▶ **Data**:
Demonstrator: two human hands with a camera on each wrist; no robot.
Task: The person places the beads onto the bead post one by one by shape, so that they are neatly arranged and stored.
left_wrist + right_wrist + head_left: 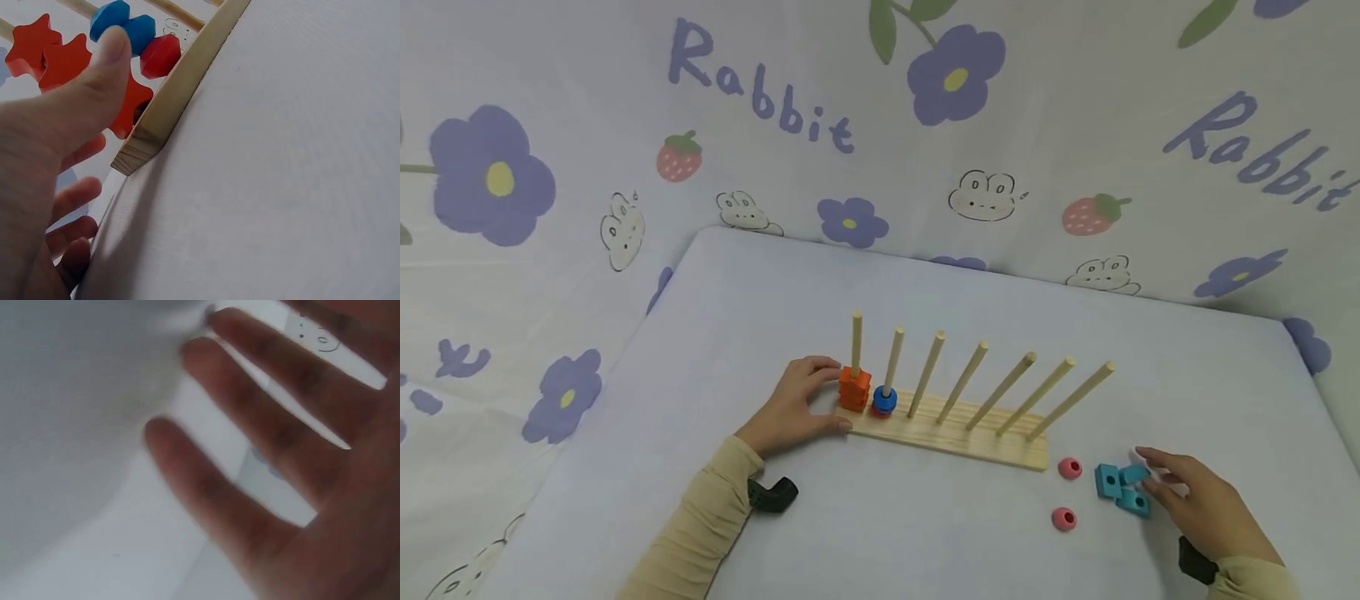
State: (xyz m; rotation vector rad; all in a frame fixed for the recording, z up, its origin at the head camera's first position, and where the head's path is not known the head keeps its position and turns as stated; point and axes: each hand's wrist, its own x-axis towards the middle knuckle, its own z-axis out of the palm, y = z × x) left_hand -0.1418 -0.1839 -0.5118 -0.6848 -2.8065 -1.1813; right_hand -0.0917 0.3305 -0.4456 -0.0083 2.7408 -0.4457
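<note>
A wooden peg board (955, 442) with several upright rods lies across the table. Orange-red star pieces (853, 389) are stacked on its leftmost rod. Blue beads (884, 399) sit over a red bead (160, 56) on the neighbouring rod. My left hand (793, 408) spreads around the board's left end, its thumb by the front corner and fingers beside the stars. Over on the right, my right hand (1206, 500) reaches over a small group of teal blocks (1107, 481), thumb and forefinger parted close to a tilted one (1134, 475). The right wrist view shows loosely spread fingers (200, 481).
Two pink, rounded beads (1071, 468) with holes lie between the board's right end and the teal blocks. Tall bare rods (1004, 392) rise along the board. A patterned cloth (880, 125) hangs behind the white table (887, 533).
</note>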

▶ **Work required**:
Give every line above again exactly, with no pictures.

▶ **Reply to the task**:
Demonstrator: two human hands with a camera on each wrist; no robot.
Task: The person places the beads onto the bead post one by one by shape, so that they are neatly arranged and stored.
left_wrist + right_wrist + head_left: 
State: (xyz m; rotation vector rad; all in a frame fixed for the recording, z up, its origin at the head camera's first position, and where the head's path is not known the head keeps its position and turns as stated; point and axes: each hand's wrist, its own x-axis towards the middle knuckle, its own z-axis out of the palm, y = z × x) left_hand -0.1418 -0.1839 -0.5118 -0.6848 -2.8065 -1.1813; right_hand -0.0917 0.3305 -0.4456 -0.0083 2.7408 -0.4457
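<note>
A wooden peg board (955, 442) with several upright rods lies across the table. Orange-red star pieces (853, 389) are stacked on its leftmost rod. Blue beads (884, 399) sit over a red bead (160, 56) on the neighbouring rod. My left hand (793, 408) spreads around the board's left end, its thumb by the front corner and fingers beside the stars. Over on the right, my right hand (1206, 500) reaches over a small group of teal blocks (1107, 481), thumb and forefinger parted close to a tilted one (1134, 475). The right wrist view shows loosely spread fingers (200, 481).
Two pink, rounded beads (1071, 468) with holes lie between the board's right end and the teal blocks. Tall bare rods (1004, 392) rise along the board. A patterned cloth (880, 125) hangs behind the white table (887, 533).
</note>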

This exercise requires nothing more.